» **ASSIGNMENT**
Go to the line in the entries below that holds "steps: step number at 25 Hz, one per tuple" and repeat exactly from there through the line that holds "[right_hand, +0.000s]", inclusive.
———
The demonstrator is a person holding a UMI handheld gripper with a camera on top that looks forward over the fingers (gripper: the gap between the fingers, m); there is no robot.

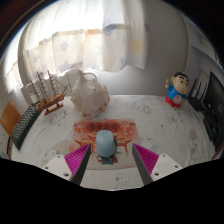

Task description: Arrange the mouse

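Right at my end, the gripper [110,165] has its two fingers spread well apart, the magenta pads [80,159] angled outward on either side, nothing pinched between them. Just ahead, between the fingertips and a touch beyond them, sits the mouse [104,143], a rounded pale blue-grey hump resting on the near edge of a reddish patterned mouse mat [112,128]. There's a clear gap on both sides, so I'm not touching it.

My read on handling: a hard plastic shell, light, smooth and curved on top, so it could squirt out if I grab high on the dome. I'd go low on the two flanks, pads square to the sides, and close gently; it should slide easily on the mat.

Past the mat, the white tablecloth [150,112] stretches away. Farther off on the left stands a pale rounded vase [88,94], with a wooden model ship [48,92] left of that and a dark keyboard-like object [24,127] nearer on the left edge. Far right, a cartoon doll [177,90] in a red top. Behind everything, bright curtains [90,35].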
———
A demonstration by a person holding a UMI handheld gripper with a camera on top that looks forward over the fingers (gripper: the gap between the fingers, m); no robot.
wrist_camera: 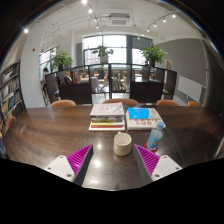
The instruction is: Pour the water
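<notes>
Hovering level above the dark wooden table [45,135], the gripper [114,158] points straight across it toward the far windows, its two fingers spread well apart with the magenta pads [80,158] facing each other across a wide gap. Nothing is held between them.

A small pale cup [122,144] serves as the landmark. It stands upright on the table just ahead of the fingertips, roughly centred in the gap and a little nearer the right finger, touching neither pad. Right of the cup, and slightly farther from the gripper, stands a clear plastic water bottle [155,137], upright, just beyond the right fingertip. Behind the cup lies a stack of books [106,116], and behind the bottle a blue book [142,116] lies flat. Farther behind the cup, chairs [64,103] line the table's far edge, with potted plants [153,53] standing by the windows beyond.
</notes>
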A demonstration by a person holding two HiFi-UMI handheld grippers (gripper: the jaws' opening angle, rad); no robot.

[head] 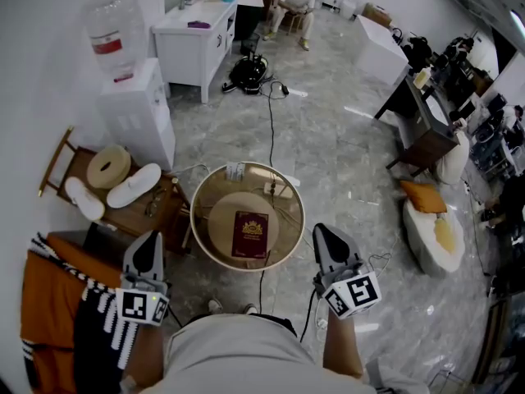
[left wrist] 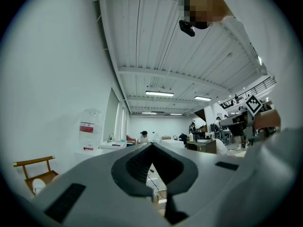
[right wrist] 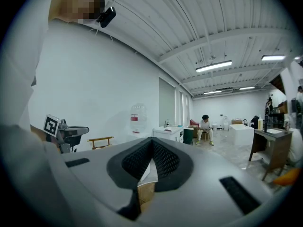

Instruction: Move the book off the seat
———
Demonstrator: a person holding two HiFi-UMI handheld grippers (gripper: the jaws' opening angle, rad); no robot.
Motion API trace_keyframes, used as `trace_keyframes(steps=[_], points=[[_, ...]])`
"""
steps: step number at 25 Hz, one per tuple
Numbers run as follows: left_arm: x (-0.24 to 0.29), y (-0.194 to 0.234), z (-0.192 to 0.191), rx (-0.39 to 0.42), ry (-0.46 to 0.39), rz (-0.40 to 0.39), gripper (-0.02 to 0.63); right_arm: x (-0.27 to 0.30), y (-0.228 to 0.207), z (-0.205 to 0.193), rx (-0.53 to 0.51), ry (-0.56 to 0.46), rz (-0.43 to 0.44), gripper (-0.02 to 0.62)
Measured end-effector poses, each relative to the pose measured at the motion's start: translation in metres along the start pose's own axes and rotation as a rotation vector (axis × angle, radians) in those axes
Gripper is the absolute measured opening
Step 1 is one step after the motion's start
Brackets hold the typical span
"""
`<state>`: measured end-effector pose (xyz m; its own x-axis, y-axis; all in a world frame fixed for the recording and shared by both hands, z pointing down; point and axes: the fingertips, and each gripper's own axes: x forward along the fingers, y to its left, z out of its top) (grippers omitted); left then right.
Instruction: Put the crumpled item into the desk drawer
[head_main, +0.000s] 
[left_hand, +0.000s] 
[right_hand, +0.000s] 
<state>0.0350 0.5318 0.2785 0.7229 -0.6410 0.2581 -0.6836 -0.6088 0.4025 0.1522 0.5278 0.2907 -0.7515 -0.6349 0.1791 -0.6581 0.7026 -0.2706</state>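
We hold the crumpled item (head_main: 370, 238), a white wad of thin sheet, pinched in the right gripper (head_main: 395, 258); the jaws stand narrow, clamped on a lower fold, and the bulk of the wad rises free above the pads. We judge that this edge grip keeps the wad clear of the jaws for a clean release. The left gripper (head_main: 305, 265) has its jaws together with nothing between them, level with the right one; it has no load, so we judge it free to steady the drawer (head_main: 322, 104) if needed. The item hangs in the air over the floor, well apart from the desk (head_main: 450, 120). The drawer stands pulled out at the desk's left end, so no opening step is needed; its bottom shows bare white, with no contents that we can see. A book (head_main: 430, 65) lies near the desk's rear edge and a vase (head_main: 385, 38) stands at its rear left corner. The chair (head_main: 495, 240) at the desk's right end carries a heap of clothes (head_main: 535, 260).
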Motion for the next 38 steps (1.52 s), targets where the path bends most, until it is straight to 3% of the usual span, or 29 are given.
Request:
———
» **RESPONSE TO THE TASK**
steps: step number at 25 Hz, one per tuple
Numbers run as follows: left_arm: x (-0.24 to 0.29), y (-0.194 to 0.234), z (-0.192 to 0.191), rx (-0.39 to 0.42), ry (-0.46 to 0.39), rz (-0.40 to 0.39), gripper (-0.02 to 0.63); right_arm: x (-0.27 to 0.30), y (-0.228 to 0.207), z (-0.205 to 0.193), rx (-0.53 to 0.51), ry (-0.56 to 0.46), rz (-0.43 to 0.44), gripper (-0.02 to 0.62)
Measured end-effector poses, each relative to the pose measured at the motion's start: translation in metres along the start pose's own axes and rotation as a rotation vector (axis × angle, radians) in those axes
Gripper is the absolute measured opening
Step 1 is one step after the motion's start
Brackets hold the typical span
"""
`<state>`: measured end-effector pose (xyz m; its own x-axis, y-axis; all in a world frame fixed for the recording and shared by both hands, z pointing down; point and axes: the fingertips, and each gripper's own axes: x forward along the fingers, y to its left, z out of its top) (grippers omitted); left then right.
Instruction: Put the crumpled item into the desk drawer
[head_main, +0.000s] 
[left_hand, +0.000s] 
[right_hand, +0.000s] 

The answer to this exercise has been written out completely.